▶ **Work to complete**:
Take the line with "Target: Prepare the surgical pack" as the first and the last line of the data as the end. Write out both and every line between exactly, except pictures.

(Records contained in a dataset)
>>>

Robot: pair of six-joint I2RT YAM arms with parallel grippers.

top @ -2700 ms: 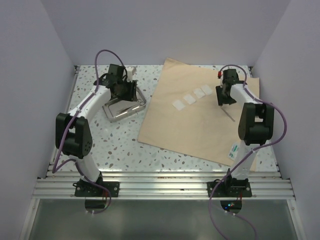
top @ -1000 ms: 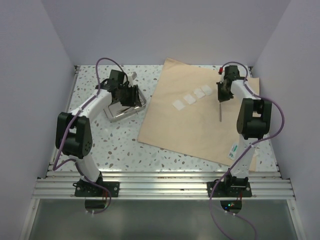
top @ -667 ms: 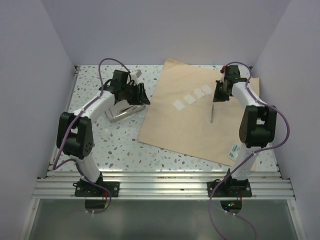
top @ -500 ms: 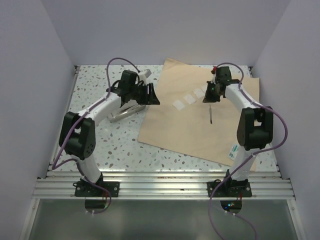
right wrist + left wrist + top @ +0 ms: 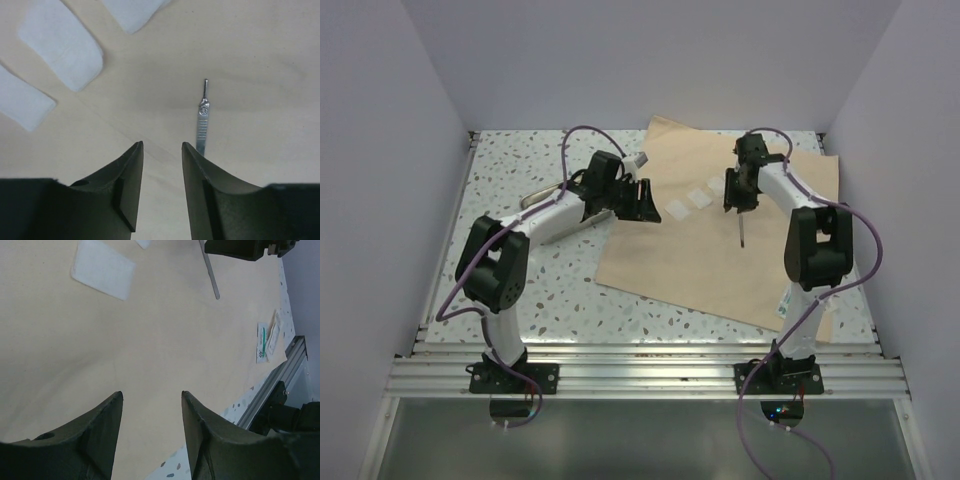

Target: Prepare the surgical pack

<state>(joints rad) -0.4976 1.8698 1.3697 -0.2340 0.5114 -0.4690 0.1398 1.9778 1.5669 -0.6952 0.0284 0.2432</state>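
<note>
Surgical pack, part-assembled. Wrap sheet [image 5: 710,255] spread flat and unfolded on the right half of the table [image 5: 520,290], set at a slant to the arms, presumably to leave its corners free for folding over the contents. Three gauze squares [image 5: 675,210] in a diagonal row near its middle, apart from one another. Slim metal instrument handle [image 5: 201,131] flat on the sheet just beside the row, well inside the edges, likely for the same reason. Right gripper [image 5: 162,147] low over the sheet, jaws parted and empty, handle off to one side of a finger rather than between the two; posed as for a let-go or a fresh approach, impossible to say which. Left gripper [image 5: 151,397] reaching in over the sheet's left edge, jaws likewise apart, gripping nothing, pointed toward the nearest gauze. Metal tray [image 5: 534,198] off the sheet on bare table, mostly hidden beneath the left arm, not yet among the contents. Small green-printed packet [image 5: 262,342] at the sheet's near corner.
</note>
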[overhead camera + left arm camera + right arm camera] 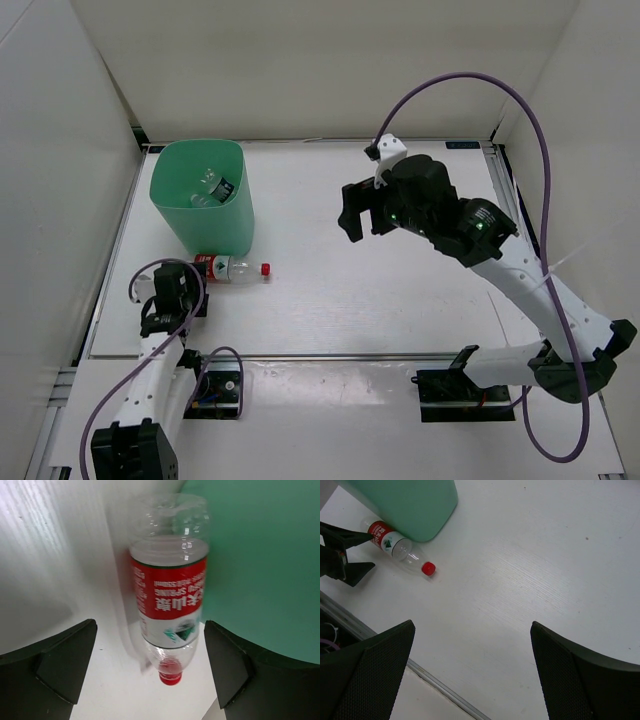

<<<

▶ **Final answer**:
Target: Prepare the surgical pack

<state>(joints rad) -0.4976 1.8698 1.3697 -0.2340 0.5114 -0.4690 0.1398 1.9778 1.5669 -0.6952 0.0284 0.2432</state>
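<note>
Surgical pack, part-assembled. Wrap sheet [image 5: 710,255] spread flat and unfolded on the right half of the table [image 5: 520,290], set at a slant to the arms, presumably to leave its corners free for folding over the contents. Three gauze squares [image 5: 675,210] in a diagonal row near its middle, apart from one another. Slim metal instrument handle [image 5: 201,131] flat on the sheet just beside the row, well inside the edges, likely for the same reason. Right gripper [image 5: 162,147] low over the sheet, jaws parted and empty, handle off to one side of a finger rather than between the two; posed as for a let-go or a fresh approach, impossible to say which. Left gripper [image 5: 151,397] reaching in over the sheet's left edge, jaws likewise apart, gripping nothing, pointed toward the nearest gauze. Metal tray [image 5: 534,198] off the sheet on bare table, mostly hidden beneath the left arm, not yet among the contents. Small green-printed packet [image 5: 262,342] at the sheet's near corner.
</note>
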[overhead camera + left arm camera + right arm camera] 

Nothing else belongs to this answer.